EXERCISE REQUIREMENTS: Extract the first line through the line containing "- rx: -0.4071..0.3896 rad" from the listing below, exactly as written.
+++
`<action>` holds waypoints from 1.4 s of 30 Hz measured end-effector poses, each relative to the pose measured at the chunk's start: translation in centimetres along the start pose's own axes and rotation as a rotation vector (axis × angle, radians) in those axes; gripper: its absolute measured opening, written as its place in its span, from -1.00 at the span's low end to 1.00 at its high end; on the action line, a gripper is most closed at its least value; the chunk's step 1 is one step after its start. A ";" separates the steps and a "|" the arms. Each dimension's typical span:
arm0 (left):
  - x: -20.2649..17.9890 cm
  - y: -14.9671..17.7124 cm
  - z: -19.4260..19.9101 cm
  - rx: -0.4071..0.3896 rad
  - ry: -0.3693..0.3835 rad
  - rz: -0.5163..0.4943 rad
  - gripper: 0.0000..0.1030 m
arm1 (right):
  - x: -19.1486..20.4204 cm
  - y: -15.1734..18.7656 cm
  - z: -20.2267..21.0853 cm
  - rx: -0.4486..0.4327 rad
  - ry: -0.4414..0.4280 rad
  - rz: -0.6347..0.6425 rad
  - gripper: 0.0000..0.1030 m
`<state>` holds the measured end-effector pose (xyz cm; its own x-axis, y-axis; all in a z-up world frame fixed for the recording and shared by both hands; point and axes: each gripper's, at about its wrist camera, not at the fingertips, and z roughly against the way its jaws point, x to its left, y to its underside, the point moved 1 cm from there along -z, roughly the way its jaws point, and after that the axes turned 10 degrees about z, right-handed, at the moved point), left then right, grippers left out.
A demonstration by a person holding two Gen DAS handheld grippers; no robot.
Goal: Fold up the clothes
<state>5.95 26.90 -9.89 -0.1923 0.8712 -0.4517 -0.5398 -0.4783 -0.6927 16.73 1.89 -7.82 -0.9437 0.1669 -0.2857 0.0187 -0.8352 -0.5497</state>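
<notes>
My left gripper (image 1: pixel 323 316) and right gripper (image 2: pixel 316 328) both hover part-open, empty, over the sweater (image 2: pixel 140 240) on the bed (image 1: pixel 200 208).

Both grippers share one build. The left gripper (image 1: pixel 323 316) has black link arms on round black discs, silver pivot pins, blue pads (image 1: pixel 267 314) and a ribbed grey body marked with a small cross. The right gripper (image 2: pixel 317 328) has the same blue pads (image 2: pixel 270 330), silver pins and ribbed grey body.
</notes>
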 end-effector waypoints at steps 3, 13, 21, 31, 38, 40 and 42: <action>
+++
TASK RESULT:
`<action>` holds waypoints from 1.4 s of 30 Hz measured end-effector poses, each relative to the pose measured at the chunk's start: translation in centimetres along the start pose's own axes and rotation as a rotation vector (axis × angle, radians) in those axes; gripper: its absolute measured opening, written as its place in its span, from -1.00 at the span's low end to 1.00 at its high end; on the action line, a gripper is most closed at its least value; the chunk's step 1 is one step after its start. A ";" separates the steps and a "|" the arms. Each dimension's typical span:
arm0 (left):
  - x: -20.2649..17.9890 cm
  - y: -14.9671..17.7124 cm
  - z: -19.4260..19.9101 cm
  - rx: -0.4071..0.3896 rad

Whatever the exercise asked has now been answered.